§ **Data excerpts**:
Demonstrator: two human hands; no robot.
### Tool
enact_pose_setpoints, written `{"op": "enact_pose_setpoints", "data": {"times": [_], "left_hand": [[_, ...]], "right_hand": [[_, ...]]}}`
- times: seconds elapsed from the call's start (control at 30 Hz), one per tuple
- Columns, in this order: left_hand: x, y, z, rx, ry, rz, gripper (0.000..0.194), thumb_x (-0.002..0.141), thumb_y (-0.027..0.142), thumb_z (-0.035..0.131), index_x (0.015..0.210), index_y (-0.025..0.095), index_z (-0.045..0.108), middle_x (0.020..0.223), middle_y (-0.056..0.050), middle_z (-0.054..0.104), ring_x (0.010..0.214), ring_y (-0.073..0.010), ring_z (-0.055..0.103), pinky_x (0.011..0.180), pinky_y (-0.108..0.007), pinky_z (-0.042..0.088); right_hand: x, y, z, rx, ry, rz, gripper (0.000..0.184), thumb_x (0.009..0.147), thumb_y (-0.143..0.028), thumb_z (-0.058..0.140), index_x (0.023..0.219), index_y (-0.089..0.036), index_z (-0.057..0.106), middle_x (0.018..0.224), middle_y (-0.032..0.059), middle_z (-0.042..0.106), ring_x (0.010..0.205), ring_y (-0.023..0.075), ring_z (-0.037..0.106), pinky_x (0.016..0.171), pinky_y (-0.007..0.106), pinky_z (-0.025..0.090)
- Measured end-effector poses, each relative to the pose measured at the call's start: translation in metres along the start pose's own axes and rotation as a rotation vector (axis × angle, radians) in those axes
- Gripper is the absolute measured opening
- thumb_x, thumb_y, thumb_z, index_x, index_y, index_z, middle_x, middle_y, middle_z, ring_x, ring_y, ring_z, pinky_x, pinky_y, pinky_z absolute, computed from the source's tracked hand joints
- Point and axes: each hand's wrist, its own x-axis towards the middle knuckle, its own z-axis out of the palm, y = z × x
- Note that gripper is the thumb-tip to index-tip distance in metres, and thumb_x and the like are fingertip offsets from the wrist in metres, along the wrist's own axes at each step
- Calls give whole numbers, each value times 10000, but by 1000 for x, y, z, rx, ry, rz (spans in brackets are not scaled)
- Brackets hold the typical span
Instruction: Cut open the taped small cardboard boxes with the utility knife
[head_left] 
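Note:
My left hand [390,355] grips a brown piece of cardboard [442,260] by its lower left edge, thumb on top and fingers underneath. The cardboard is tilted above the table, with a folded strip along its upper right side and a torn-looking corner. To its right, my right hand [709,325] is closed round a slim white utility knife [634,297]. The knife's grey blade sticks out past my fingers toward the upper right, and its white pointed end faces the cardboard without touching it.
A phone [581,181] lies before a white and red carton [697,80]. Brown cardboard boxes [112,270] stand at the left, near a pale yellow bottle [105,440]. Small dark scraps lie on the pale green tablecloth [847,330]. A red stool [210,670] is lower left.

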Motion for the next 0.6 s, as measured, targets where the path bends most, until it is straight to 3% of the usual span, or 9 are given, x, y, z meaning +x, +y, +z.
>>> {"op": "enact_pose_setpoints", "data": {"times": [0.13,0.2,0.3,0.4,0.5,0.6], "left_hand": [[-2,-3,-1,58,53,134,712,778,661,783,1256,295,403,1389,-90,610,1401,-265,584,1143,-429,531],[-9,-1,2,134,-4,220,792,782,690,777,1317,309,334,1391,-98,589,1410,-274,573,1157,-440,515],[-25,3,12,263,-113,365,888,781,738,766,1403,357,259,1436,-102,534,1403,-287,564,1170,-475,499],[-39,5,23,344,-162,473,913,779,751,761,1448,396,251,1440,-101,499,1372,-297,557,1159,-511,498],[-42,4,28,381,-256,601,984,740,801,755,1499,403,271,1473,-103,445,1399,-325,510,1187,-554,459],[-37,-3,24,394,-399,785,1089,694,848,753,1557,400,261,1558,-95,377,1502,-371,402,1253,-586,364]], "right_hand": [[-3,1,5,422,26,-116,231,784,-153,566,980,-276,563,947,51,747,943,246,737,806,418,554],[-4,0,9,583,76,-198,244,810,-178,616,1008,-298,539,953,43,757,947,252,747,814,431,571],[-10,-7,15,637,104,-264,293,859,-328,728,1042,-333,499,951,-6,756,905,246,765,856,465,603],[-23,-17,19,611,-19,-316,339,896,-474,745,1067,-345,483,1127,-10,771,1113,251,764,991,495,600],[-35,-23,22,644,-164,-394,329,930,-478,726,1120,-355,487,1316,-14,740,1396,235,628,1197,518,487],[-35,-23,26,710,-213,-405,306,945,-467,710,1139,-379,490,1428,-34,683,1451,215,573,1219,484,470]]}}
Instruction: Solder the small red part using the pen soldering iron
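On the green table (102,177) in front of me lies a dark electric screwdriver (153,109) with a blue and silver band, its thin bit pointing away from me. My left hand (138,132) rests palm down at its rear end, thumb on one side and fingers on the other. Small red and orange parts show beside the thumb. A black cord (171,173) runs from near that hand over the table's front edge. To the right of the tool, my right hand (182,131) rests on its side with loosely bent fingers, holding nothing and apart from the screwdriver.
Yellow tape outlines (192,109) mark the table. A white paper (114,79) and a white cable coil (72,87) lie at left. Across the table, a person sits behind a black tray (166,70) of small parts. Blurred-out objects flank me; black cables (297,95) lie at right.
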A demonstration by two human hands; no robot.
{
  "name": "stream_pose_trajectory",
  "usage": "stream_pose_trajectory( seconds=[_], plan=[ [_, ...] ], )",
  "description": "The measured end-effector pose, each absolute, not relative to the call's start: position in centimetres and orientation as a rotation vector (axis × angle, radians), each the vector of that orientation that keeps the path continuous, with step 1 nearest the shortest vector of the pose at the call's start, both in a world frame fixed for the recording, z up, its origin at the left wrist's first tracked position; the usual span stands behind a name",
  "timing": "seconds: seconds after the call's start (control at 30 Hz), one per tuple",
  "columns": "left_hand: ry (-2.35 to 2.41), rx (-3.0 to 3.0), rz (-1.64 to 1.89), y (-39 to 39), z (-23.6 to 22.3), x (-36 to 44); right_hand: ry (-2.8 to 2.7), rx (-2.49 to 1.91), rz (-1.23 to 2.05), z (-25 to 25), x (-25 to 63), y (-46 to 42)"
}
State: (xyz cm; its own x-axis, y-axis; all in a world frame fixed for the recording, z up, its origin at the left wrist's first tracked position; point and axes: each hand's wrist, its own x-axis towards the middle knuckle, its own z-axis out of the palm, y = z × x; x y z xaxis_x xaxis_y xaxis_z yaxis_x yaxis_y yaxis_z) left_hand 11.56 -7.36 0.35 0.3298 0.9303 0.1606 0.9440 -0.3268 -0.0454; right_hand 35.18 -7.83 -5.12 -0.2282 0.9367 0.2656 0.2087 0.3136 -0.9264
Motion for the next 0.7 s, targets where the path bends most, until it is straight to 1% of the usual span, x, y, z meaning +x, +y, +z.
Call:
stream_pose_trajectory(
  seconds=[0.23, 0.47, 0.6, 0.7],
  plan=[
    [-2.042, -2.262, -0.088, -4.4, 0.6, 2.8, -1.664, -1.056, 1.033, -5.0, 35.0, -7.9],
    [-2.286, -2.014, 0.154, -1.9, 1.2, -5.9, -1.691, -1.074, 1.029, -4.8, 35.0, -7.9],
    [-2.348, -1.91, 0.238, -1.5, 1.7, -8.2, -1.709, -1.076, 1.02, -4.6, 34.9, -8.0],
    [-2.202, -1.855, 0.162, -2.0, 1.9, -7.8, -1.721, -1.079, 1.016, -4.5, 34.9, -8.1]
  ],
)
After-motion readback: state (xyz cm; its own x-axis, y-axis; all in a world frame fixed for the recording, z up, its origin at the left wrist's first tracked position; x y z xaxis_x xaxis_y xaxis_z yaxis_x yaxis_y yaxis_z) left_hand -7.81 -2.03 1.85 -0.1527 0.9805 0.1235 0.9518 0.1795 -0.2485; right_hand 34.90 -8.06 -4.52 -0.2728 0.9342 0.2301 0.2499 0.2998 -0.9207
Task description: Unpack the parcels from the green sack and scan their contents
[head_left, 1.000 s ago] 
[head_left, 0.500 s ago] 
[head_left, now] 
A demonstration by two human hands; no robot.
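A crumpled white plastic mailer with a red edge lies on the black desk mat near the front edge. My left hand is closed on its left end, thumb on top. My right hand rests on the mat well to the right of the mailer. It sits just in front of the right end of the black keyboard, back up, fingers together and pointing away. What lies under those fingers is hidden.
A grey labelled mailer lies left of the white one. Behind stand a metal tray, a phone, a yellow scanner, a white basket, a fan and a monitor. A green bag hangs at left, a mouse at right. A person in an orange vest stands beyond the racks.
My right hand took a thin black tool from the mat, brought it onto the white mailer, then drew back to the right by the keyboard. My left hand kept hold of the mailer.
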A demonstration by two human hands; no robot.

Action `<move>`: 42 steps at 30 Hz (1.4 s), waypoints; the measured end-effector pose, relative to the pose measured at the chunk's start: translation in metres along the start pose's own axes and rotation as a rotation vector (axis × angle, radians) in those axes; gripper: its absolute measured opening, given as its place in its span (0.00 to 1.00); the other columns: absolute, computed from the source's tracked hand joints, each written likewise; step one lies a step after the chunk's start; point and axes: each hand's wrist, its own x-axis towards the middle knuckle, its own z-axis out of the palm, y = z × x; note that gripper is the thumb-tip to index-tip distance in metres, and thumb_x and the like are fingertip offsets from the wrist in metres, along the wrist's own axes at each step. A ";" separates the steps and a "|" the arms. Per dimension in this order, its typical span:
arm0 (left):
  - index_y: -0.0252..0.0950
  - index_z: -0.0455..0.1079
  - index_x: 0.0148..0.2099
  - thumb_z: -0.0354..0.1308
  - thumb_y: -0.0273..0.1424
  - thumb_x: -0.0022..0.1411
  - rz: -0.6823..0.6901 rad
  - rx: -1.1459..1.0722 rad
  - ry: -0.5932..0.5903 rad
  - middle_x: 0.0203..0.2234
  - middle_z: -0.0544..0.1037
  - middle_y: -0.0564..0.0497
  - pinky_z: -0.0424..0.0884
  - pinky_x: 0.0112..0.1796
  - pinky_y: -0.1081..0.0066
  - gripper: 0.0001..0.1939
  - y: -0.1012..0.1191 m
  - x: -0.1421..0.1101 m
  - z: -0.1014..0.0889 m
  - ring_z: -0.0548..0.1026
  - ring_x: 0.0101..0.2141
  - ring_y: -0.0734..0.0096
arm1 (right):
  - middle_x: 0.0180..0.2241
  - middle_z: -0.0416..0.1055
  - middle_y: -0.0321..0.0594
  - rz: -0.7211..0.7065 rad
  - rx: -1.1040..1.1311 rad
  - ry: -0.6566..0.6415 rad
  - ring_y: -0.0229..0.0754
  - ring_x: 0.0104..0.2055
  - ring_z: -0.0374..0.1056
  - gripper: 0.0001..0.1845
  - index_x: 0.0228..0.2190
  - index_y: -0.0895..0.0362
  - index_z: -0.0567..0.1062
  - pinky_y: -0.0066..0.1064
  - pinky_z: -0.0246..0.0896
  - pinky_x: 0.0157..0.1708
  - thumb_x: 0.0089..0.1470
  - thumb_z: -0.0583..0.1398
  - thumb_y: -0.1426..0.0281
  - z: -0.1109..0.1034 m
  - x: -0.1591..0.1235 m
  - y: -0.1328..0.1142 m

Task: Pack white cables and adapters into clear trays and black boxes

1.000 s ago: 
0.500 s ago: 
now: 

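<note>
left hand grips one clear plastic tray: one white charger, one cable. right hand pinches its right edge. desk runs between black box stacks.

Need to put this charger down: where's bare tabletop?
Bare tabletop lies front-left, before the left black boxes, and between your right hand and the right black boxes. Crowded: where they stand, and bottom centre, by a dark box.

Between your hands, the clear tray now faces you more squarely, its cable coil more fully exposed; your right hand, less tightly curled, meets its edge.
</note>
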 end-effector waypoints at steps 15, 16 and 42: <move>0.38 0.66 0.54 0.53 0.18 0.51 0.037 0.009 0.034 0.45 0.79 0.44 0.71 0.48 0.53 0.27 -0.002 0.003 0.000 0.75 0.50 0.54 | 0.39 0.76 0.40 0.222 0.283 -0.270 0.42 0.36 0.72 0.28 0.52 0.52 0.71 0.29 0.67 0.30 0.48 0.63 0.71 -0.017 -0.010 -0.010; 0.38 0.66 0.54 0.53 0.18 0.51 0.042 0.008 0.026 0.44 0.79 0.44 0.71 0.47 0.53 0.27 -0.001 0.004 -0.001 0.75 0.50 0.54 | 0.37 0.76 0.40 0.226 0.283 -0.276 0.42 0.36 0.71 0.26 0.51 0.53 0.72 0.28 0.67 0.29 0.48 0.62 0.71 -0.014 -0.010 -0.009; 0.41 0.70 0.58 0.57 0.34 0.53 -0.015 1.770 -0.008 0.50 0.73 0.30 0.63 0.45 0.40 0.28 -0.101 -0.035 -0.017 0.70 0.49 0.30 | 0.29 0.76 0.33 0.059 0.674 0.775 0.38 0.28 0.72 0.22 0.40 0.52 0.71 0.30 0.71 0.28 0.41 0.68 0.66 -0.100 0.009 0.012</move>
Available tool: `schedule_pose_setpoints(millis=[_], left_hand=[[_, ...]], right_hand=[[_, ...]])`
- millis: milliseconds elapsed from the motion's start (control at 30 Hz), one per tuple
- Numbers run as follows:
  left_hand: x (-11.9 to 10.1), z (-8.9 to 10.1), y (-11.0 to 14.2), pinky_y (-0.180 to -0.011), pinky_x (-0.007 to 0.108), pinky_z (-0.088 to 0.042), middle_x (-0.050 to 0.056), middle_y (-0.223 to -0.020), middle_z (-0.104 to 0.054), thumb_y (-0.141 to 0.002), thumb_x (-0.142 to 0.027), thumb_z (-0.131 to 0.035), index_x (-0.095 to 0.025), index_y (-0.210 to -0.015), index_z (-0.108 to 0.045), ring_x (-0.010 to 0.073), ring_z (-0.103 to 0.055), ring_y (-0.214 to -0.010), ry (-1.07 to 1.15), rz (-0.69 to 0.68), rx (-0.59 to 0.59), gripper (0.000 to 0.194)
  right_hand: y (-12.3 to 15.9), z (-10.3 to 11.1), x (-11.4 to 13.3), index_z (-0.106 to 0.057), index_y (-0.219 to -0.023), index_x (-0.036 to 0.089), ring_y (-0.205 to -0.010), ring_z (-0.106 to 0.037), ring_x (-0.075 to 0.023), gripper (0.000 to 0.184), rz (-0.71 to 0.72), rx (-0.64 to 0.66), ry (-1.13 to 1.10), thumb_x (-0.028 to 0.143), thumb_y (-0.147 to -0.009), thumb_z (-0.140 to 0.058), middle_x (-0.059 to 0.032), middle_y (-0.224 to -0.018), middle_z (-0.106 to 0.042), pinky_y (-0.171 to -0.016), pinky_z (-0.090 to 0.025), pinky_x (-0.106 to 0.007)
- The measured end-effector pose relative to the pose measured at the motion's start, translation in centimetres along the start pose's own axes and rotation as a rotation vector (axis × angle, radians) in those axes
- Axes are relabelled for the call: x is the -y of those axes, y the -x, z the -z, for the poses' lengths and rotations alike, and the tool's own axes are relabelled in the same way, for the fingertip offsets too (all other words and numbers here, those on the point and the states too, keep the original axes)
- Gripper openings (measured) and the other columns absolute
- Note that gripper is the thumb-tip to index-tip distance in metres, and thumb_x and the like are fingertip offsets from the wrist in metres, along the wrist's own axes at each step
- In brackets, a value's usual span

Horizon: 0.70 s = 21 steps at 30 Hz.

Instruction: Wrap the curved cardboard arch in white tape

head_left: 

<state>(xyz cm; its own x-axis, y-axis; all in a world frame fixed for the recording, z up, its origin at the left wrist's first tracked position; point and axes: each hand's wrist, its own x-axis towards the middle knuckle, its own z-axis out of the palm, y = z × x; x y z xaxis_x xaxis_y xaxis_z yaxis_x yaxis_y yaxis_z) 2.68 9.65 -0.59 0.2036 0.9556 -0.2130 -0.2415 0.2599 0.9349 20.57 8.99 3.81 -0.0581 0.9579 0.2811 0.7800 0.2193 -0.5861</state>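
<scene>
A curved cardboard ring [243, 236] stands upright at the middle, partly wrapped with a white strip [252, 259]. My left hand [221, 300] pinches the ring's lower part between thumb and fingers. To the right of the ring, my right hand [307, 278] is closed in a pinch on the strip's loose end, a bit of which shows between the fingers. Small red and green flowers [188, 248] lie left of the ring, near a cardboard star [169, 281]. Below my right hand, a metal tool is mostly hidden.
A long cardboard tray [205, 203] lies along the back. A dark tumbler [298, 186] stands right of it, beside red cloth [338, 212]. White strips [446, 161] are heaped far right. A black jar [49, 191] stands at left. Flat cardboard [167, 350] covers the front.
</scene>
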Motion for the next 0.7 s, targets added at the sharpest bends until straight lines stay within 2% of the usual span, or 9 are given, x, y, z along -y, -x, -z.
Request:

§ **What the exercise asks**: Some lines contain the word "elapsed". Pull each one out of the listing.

§ **The answer**:
- times: seconds elapsed from the call's start (control at 30 Hz), one per tuple
- millis: milliseconds elapsed from the motion's start (control at 30 Hz), one per tuple

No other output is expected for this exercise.